§ WORK TO BE COMPLETED:
Your answer must be the lines from the one containing "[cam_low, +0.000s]" through the last line below, copied exactly, with no pictures.

§ EXERCISE DATA:

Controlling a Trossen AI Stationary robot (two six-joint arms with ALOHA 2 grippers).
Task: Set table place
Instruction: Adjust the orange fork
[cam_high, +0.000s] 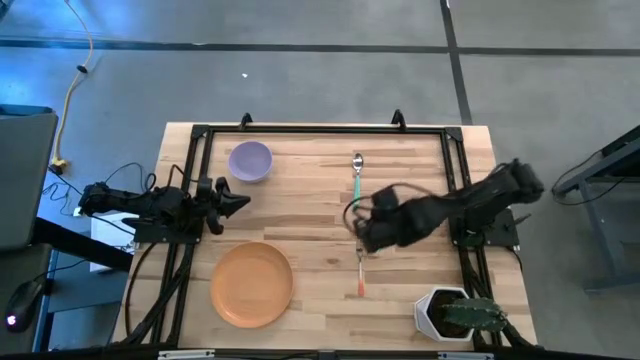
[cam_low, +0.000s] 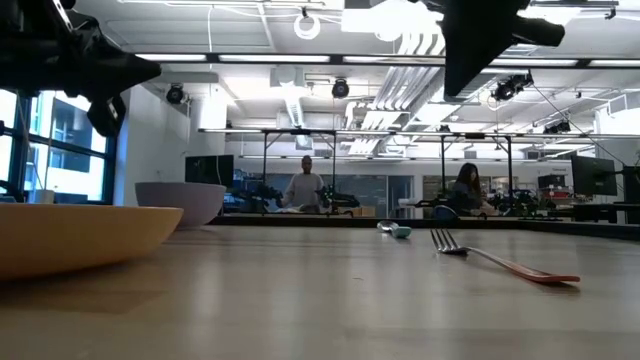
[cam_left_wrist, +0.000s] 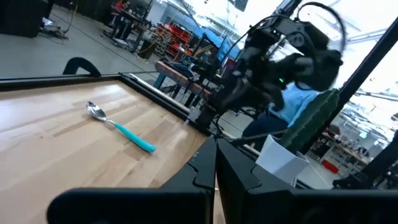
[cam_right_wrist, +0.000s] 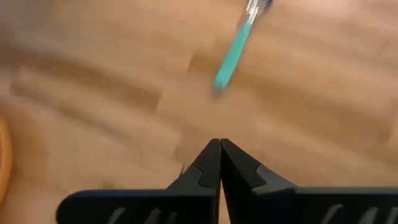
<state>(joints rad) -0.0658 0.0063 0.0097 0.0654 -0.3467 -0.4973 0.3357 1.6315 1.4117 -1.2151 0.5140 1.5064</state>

§ RESPONSE BOX:
[cam_low, +0.000s] 
[cam_left_wrist, +0.000s] 
[cam_right_wrist, +0.000s] 
<state>(joints rad) -0.0658 0.0063 0.0097 0.0654 -0.3467 -0.4973 0.3357 1.6315 1.4117 -1.2151 0.5140 1.5064</state>

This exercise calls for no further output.